Page 39 of Bride of Choice

“Booger thinks? Dumps mud all over Jojo-knee!” Rek barked. “Booger bad male! Bad like Goober! Stupid!”

“Two,” I gritted out.

The sound of the dirt bag dropping was loud in the silence that followed. It was too bad the dirt bag dropped wasn’t named Rek.

“Three,” I bit off.

“Muddy,” someone else murmured.

“Four,” I called louder.

Rek growled and the sound of a shuffling scuffle sounded.

A looky-loo beast growled right back softly as if to ask what the big idea was.

“Jojo-knee no counts to tens! Lies! Gets fives and goes BOOM!” Rek warned them all.

At the door, about to get the hell out of my hair, he paused, sniffed, grunted, made that weird sneezing sound, then sniffed again. “What that smells?” the sock monkey grumbled, rumbling as he sniffed some more.

“It’s exactly what you think it is!” I snapped, shooting up, flinging mud everywhere in the process.

“No,” Rek burst out, like if he said so then it wouldn’t be true.

“Yes,” I said simply, grinding it out through gritted teeth.

“No,” he argued, his voice growing insistent.

Saying that doesn’t mean it didn’t happen, dummy. “Yes,” I shot back with the same fiery tone.

“NO!” he called out louder, until we were shouting back and forth at each other.

“YES!”

“NO!”

“YES!!”

“NO!!”

“What they argue ‘bout,” whoever was plainly that damned stupid asked Boog, I was assuming as Rek got all up in my face.
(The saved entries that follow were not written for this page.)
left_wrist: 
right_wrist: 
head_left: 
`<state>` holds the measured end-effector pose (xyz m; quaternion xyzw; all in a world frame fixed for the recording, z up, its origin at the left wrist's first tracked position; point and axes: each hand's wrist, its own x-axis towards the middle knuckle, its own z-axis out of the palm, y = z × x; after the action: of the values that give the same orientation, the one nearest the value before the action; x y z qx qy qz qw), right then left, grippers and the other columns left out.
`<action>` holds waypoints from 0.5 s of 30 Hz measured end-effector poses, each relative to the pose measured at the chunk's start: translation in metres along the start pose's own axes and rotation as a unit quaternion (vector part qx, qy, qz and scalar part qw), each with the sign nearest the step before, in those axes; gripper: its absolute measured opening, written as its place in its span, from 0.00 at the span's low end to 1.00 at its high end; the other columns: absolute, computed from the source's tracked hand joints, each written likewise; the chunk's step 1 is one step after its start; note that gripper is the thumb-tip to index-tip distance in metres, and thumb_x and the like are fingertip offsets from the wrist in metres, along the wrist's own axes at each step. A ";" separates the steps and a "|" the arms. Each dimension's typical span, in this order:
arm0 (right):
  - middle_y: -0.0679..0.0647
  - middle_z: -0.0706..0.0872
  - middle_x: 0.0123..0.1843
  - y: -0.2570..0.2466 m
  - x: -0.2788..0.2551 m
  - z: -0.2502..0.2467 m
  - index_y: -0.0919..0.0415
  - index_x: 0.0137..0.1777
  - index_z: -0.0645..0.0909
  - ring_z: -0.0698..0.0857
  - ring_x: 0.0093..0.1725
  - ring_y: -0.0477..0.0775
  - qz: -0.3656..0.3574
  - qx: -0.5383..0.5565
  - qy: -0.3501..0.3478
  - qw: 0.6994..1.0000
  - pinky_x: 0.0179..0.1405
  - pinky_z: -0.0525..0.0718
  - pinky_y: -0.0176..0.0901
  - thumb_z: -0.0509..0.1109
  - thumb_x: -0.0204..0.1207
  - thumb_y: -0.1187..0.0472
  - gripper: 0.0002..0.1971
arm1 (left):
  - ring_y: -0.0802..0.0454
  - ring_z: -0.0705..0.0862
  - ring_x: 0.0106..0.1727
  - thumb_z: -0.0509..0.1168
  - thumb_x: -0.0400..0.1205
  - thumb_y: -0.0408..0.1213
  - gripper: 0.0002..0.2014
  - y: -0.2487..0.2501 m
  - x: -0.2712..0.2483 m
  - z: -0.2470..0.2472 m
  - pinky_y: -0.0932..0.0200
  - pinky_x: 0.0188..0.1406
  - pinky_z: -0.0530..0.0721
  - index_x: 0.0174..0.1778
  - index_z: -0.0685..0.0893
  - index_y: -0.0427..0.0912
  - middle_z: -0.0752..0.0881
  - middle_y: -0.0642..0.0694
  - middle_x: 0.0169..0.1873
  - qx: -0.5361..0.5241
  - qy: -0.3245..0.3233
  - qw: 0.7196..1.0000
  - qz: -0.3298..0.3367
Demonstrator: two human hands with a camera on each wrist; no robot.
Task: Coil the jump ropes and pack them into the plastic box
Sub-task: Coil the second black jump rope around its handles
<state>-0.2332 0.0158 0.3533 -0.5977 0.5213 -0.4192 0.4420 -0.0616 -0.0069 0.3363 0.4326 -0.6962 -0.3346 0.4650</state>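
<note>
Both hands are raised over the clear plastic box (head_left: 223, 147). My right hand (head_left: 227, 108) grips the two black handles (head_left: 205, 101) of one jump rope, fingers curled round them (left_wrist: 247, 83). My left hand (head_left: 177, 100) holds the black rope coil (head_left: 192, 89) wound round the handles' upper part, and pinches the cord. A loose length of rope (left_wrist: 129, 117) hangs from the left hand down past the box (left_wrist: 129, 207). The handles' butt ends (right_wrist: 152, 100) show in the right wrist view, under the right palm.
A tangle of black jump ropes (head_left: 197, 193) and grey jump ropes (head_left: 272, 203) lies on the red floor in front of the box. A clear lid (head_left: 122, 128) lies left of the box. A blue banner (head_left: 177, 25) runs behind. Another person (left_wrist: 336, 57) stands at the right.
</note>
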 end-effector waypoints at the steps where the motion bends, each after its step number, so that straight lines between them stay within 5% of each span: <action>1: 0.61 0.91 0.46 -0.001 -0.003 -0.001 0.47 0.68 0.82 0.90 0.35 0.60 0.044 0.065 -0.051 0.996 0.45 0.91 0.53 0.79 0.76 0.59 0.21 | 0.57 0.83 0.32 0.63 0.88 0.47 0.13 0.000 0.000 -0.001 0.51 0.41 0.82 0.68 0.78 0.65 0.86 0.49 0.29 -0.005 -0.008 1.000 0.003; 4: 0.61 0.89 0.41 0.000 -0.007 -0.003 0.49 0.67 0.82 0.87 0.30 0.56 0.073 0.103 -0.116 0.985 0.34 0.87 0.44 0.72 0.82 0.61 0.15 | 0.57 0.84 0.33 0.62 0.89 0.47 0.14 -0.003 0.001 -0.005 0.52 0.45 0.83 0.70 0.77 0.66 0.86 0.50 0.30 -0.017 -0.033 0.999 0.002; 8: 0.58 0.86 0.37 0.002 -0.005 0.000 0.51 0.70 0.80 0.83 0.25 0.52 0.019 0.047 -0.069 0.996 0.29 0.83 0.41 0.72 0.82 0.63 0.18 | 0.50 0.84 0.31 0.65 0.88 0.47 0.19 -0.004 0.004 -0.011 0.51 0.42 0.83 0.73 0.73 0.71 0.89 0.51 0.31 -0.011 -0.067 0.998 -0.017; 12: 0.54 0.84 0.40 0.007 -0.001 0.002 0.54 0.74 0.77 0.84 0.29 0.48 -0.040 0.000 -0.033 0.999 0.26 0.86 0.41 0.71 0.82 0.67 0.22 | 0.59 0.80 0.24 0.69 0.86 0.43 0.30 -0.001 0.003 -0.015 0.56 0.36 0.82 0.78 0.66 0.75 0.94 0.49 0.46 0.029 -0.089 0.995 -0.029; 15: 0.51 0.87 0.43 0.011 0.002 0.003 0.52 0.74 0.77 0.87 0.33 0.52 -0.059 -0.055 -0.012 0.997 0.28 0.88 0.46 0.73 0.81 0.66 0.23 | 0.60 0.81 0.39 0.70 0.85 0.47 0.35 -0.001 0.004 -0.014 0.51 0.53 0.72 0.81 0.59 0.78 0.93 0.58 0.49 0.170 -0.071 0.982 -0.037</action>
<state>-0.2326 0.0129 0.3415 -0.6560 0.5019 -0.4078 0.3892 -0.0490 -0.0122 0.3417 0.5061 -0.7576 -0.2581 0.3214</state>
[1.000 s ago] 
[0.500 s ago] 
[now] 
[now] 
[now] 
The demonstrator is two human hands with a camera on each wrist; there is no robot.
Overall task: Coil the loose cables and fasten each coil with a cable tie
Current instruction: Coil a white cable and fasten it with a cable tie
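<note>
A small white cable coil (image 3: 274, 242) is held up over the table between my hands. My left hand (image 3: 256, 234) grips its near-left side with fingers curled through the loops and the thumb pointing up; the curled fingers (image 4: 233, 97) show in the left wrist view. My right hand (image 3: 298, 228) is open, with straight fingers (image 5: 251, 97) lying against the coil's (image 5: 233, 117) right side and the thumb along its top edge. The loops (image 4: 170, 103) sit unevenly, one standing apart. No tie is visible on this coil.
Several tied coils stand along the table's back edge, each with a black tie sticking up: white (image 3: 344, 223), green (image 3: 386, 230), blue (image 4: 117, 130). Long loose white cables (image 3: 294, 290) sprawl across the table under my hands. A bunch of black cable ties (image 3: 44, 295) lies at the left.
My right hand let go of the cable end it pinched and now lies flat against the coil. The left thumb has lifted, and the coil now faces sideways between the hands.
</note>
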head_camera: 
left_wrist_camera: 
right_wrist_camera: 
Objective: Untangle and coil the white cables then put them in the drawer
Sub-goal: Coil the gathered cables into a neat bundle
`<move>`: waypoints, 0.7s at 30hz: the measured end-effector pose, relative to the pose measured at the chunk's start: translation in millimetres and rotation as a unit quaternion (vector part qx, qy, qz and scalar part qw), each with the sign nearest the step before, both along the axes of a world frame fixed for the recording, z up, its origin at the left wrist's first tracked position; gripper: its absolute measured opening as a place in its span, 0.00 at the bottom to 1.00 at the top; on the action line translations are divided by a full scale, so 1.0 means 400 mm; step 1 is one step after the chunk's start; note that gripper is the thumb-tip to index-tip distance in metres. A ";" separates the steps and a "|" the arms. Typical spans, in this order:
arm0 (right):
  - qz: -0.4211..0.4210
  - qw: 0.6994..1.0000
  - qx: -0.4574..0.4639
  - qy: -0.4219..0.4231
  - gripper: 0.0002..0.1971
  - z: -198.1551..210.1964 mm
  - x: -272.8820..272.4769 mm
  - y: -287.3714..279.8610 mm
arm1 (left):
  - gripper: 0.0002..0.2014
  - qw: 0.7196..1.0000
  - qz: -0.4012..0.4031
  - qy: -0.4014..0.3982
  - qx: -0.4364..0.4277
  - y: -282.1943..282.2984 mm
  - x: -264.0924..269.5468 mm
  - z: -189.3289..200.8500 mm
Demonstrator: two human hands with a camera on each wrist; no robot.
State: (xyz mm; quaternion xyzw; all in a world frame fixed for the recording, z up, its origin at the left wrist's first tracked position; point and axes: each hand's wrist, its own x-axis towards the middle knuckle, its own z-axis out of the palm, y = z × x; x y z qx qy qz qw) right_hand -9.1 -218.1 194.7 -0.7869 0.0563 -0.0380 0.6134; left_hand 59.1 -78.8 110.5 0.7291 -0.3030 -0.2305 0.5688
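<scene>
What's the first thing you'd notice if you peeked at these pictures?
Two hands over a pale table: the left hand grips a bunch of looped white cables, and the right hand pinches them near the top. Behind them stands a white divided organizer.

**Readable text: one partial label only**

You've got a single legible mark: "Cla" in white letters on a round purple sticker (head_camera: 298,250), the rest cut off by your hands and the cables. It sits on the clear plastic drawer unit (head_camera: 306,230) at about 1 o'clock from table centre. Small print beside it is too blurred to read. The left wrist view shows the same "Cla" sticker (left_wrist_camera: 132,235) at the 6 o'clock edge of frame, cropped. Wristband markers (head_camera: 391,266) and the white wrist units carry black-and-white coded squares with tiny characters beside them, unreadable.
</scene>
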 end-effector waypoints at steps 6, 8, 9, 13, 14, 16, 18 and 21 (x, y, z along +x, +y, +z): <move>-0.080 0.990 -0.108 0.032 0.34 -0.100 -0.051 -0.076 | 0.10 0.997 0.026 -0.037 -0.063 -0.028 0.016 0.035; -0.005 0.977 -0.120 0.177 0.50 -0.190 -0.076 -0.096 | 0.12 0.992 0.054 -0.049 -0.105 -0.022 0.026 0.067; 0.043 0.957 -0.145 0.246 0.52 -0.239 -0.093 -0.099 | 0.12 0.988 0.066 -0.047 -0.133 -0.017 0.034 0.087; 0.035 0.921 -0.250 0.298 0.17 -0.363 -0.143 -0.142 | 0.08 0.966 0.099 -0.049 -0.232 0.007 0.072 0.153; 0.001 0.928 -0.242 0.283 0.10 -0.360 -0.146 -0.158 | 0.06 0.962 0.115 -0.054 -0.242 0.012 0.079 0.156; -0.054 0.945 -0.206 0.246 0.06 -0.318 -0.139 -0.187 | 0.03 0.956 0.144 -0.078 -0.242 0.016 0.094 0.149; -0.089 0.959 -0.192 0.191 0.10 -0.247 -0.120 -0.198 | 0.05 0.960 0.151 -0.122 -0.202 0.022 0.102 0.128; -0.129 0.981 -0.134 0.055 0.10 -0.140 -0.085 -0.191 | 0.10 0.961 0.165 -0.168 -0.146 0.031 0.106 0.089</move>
“FIVE!” I announced, doing a bit of roaring of my own.

“Scatters!” Boog called out, the sound of thundering footsteps stampeding from my mud hut and Rek shouting, “Ah! Eh! Eh! What’s big in the ideas! Put Rek down! Down now, Boogers!!” as he was quickly snatched from my distorted field of vision, it was like Christmas morning. Hallelujah.

“Rek stupid. Bauheg save from self! Rek thank Bauheg later!” Boog snapped.

Rek’s caterwauling faded into the distance as I trudged over to the door, slammed it shut and locked it, and had a good fishmouthed gape at the mess left in their wake. “I hate men!” I shouted as I flung my arms out, then let them fall wetly to my sides with a resounding slap of a clap. “You ALL suck!! All of you! Every single last damn diddly darn freakin doodly one! You hear me?! You SSSSSUCK!”

With a groan, knowing what I had to do and not looking forward to it one lick, I limped over to my door , unlocked it, and flung it open. Walking back towards my mess, I started the arduous task of finishing off that stupid partially closed up hole.

???

Sometime later, a heavy grunt alerted me to company. Attempting to shimmy my upper half out from underneath my bed, wondering at how I’d thought it a genius idea to push it back into place first, I was working on wiggling my way out without spreading even more mud and muck anywhere, when thick fingers wrapped around my waist and just jerked me right out from underneath my bed.

Popping free with a yelp, I was all set to start lambasting a fool when Bum-bum’s concerned mug stole my attention.

“Well, what the hell are you doing here?” I blurted, holding my hands out so I didn’t touch him with dirt and muck encrusted hands. I’d lost four nails. Four! Four beautiful, acrylic claws of destruction gone working on this ish, but I’d admit I enjoyed that feeling of a hard task accomplished. Even if it left me sweaty, gross, short a few claws, and coated in ick.